In some ways the mild-mannered man with salt and pepper hair is a brimming example of discovering the diamonds in his own backyard. After adding to his resume at the Petersham Nurseries Cafe in London, Coulton returned to Omaha to put roots down and hone his skills in the craft of charcuterie. Most people think of Europe as the home of fine meats, but only 138 miles from Omaha in Norwalk, Iowa some of the world’s best prosciutto is made at La Quercia. Following his passion for knowledge Coulton simply called La Quercia and asked if he could swing by and spend a couple of days learning from them. In typical midwestern camaraderie they welcomed him into the world of making artisan prosciutto.

Like many things in food what was old is new again. Though charcuterie was originally developed as a preservation method it is now primarily practiced for the flavors created by the process. Following old-world traditions Coulton believes in knowing his farmers, noting that proximity to producers is paramount.

Most recently Coulton spent a little more than two years at the Old Market’s Boiler Room where he established a relationship with local pork producer TD Niche.

“Much of the product I deal with is literally down the road, which gives me a great opportunity to build relationships with these farmers,” he said. “I’ve even eaten raw pork. I don’t know if that proves my stupidity or my trust in Travis [Dunekacke, the owner of TD Niche].”

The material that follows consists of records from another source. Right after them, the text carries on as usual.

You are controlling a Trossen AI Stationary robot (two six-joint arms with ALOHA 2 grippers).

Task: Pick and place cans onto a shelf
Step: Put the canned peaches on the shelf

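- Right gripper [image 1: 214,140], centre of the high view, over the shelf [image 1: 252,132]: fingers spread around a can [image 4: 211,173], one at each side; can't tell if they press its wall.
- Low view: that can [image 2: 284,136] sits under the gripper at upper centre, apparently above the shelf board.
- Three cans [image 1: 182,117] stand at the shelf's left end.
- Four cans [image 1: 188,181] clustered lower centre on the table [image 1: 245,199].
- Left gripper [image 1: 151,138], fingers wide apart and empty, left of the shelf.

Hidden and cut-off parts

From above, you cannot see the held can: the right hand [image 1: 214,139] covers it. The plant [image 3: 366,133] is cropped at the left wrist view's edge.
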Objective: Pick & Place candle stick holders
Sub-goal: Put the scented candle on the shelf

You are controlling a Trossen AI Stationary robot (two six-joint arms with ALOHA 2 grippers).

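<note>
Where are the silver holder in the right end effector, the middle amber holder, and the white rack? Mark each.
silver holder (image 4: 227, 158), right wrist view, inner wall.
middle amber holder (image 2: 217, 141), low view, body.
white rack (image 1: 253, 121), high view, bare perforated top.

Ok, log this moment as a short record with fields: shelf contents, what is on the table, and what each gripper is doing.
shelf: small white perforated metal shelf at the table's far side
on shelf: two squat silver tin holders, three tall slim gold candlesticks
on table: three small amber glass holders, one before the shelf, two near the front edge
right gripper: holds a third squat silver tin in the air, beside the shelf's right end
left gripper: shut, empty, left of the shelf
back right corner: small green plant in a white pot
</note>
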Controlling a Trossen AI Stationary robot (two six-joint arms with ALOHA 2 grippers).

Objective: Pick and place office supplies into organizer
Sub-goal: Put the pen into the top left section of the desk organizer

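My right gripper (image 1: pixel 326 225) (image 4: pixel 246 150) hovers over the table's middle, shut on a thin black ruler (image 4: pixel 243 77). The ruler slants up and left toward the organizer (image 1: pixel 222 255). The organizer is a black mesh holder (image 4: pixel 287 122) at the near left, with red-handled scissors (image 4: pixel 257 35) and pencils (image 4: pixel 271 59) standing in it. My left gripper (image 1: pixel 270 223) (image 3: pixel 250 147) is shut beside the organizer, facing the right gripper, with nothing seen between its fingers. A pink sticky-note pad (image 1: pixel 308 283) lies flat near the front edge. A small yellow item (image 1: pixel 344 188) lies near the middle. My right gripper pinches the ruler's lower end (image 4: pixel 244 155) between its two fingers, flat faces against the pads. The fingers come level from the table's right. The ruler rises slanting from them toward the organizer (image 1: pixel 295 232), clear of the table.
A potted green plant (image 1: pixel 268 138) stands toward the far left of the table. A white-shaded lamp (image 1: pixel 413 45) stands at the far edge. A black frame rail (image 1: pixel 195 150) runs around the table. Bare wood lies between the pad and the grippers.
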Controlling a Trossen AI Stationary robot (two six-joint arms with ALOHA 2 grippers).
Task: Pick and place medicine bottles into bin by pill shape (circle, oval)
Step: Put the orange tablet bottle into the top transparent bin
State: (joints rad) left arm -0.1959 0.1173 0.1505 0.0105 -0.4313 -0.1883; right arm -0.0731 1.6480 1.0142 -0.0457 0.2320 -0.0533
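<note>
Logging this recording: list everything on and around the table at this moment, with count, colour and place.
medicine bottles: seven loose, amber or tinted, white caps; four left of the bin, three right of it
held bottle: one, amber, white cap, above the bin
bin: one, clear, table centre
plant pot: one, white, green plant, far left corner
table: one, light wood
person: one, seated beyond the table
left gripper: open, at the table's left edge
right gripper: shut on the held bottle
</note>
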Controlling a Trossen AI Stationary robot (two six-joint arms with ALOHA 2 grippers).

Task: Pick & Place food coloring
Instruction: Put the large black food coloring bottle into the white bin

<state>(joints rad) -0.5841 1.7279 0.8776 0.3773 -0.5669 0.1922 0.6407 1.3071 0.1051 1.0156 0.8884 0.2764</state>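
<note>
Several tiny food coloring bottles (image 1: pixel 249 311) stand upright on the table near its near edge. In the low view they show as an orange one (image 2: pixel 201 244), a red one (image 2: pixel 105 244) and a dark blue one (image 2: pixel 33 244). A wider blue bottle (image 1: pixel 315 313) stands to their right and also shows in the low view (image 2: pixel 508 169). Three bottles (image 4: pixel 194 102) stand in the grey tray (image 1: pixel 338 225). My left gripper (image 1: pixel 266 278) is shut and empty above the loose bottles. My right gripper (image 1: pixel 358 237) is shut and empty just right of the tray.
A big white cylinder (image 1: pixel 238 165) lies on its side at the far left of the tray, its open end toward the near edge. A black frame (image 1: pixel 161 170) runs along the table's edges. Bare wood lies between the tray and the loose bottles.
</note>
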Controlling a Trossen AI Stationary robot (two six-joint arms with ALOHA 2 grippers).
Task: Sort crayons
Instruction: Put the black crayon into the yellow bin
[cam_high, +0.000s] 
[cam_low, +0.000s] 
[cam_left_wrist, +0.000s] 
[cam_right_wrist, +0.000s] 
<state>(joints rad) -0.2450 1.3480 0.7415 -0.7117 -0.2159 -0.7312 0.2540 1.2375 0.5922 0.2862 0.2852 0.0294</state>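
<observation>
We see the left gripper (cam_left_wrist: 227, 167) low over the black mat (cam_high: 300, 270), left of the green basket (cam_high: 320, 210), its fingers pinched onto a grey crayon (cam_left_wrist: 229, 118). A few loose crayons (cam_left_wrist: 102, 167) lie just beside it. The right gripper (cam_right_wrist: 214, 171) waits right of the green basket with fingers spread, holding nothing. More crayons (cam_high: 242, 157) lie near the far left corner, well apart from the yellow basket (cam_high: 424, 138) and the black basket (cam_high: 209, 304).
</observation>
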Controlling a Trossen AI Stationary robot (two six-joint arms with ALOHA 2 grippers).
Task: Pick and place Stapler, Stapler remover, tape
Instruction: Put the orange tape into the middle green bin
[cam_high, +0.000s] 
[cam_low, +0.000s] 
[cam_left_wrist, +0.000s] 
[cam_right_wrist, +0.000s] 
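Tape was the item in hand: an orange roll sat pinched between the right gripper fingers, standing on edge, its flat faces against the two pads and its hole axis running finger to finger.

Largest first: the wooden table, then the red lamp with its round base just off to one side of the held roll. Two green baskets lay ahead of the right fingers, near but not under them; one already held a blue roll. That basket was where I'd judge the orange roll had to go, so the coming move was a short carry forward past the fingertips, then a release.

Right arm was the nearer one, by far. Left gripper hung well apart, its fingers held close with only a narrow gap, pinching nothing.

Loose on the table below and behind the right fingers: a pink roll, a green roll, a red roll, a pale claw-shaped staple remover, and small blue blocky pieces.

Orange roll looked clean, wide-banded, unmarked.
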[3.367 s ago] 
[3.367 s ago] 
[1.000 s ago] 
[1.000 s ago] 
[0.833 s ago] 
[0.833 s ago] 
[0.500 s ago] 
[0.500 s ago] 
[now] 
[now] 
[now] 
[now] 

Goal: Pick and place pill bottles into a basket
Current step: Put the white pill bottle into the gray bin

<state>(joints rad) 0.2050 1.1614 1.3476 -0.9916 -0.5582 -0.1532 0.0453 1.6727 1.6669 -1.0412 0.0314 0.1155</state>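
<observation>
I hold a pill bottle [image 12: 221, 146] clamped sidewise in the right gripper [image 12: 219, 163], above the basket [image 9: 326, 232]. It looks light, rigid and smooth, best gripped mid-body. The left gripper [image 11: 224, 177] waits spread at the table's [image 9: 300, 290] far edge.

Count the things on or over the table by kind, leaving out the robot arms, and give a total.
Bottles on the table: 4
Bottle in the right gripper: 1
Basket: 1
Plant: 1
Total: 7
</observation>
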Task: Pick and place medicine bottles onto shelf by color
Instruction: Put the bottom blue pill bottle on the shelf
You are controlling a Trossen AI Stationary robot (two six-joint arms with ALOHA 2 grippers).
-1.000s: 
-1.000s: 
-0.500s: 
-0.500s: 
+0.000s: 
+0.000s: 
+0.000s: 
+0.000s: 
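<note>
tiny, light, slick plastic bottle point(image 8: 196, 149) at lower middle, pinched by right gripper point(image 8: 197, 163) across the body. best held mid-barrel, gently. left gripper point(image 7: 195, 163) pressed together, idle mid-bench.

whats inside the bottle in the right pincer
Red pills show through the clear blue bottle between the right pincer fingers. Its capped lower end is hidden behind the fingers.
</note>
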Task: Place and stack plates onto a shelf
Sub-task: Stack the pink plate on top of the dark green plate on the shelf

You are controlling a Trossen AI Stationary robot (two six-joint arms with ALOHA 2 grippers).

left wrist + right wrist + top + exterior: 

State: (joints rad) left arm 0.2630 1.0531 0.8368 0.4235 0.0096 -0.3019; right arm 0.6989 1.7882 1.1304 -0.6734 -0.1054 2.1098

Now that Coulton is at Pitch, he works with Bellevue producer Harvest Valley Foods, where they lovingly referred to him as the salami guy. Like any food artisan, quality product is the foundation of his craft and a lesson impressed upon him at Ballymaloe. They are lessons he hopes to pass on through mentoring culinary students at Omaha Public Schools and new teaching opportunities at Metropolitan Community College.